Brief Oral Papers
Systems-Based Practice and Administrative Psychiatry
Margaret R. Puelle, MD
Senior Instructor
University of Rochester
Rochester, New York
Daniel Maeng, PhD
Assistant Professor
University of Rochester Medical Center
Rochester, New York
Francisco Tausk, MD
Professor of Dermatology, Allergy, Immunology and Rheumatology
University of Rochester
Rochester, New York
Hochang Lee, MD, FACLP (he/him/his)
John Romano Professor and Chair
University of Rochester Medical Center
Rochester, New York
Background/Significance: Patients with delusional parasitosis (DP) suffer from the false, fixed belief that they are infested by bugs, worms, or inanimate objects and are intermittently encountered in dermatology and other specialty settings.
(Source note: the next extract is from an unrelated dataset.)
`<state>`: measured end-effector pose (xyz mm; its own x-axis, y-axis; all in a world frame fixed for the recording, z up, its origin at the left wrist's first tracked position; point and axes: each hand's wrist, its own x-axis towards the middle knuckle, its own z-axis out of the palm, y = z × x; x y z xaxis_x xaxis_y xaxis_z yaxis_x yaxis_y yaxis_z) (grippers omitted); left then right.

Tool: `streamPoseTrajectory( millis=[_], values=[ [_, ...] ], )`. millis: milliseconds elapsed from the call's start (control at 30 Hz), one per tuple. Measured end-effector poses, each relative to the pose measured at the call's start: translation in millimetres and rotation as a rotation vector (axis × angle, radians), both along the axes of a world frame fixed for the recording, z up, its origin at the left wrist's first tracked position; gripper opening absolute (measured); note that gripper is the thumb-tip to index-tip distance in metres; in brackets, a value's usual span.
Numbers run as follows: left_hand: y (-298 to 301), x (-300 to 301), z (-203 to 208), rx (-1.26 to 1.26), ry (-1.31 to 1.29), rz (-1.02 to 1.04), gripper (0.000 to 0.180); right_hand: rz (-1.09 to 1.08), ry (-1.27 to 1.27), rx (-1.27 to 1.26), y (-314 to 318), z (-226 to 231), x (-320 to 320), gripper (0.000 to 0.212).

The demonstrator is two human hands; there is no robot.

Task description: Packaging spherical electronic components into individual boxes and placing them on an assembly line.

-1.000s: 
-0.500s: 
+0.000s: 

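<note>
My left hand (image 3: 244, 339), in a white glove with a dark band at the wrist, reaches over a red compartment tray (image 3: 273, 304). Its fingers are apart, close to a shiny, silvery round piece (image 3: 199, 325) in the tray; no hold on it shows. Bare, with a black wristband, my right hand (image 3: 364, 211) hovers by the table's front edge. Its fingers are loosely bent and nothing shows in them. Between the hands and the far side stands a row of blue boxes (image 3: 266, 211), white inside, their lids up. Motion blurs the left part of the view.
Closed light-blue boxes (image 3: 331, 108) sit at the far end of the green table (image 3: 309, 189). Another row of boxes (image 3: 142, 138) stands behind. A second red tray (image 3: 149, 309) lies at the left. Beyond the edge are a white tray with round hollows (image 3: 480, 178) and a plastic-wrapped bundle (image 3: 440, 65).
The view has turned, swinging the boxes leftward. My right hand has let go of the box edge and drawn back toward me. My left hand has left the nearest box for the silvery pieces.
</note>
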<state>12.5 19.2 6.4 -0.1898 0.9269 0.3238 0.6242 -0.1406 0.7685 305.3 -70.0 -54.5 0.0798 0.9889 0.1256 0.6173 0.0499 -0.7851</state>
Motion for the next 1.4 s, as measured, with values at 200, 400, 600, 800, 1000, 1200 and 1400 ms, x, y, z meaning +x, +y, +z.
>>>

Treatment with antipsychotics is often effective, but DP patients are reluctant to seek psychiatric care and seen by non-psychiatrists who are uncomfortable prescribing antipsychotics 1. Due to difficulty in establishing a therapeutic relationship, DP patients seek out multiple physicians, including repeat use of the emergency departments (ED), in pursuit of diagnosis and treatment 2. Most prior studies have been limited to single-center, retrospective case series, and the pattern and magnitude of overutilization of healthcare by these patients has not been well characterized. Conclusion/Implications: Early identification and treatment of delusional parasitosis through integrative behavioral health care in non-psychiatric settings has the potential to improve outcomes and decrease ineffective health care overutilization. 1. Reich A, et al. Delusions of Parasitosis: An Update. Dermatol Ther (Heidelb). 2019;9(4):631. 2. Foster AA, et al. Delusional infestation: Clinical presentation in 147 patients seen at Mayo Clinic. J Am Acad Dermatol. 2012;67(4):673.e1-673.e10.
Methods: Using a multi-payer claims database of 12 Western New York Counties, we identified a group of DP patients (n=18; Study Group) via two methods: 1) a psychodermatology clinic that utilizes ICD 10 codes L98.8 and B88.9 only for DP 2) patients for whom any dermatologist billed using an ICD 10 code for a psychotic disorder (F2*). For comparison, we identified general dermatology patients with other psychotic disorders (n=634; Comparison Group 1) and mood disorders (n=34,729; Comparison Group 2). We compared the annual rates of ED visits, inpatient admissions, and outpatient visits (primary care, specialists, and mental health providers) among the three groups.
Results: The DP patients had similar rates of ED visits as dermatology patients with other psychotic disorders (2.64 vs. 2.52 per year) however the DP group had twice as many inpatient admissions of any type (0.96 vs. 0.48 per year) and 44% more specialist visits (12.6 vs. 8.76 per year). Compared to dermatology patients with mood disorders, the DP group were admitted 8 times as often (0.96 vs. 0.12 admissions per year) and saw specialists twice as often (12.6 vs. 6.84 visits per year). They had a higher rate of primary care visits (9.36 per year) than either comparison group (8.28 and 5.4 visits per year for patientsts with psychosis or mood disorders, respectively). In contrast, DP patients saw mental health providers for 0.84 visits per year, a fraction of the rates for patients with psychotic or mood disorders (4.8 and 2.52 visits per year).
Discussion: As far as we know this is the first study examining the pattern and magnitude of healthcare utilization among DP patients in comparison to general dermatology patients with psychiatric comorbidities. Our analysis confirmed that DP patients are frequent utilizers of the ED, specialty services, and primary care, while their use of mental health services is minimal. Since most providers are ill-trained to treat psychotic symptoms, DP patients are unlikely to receive effective treatment.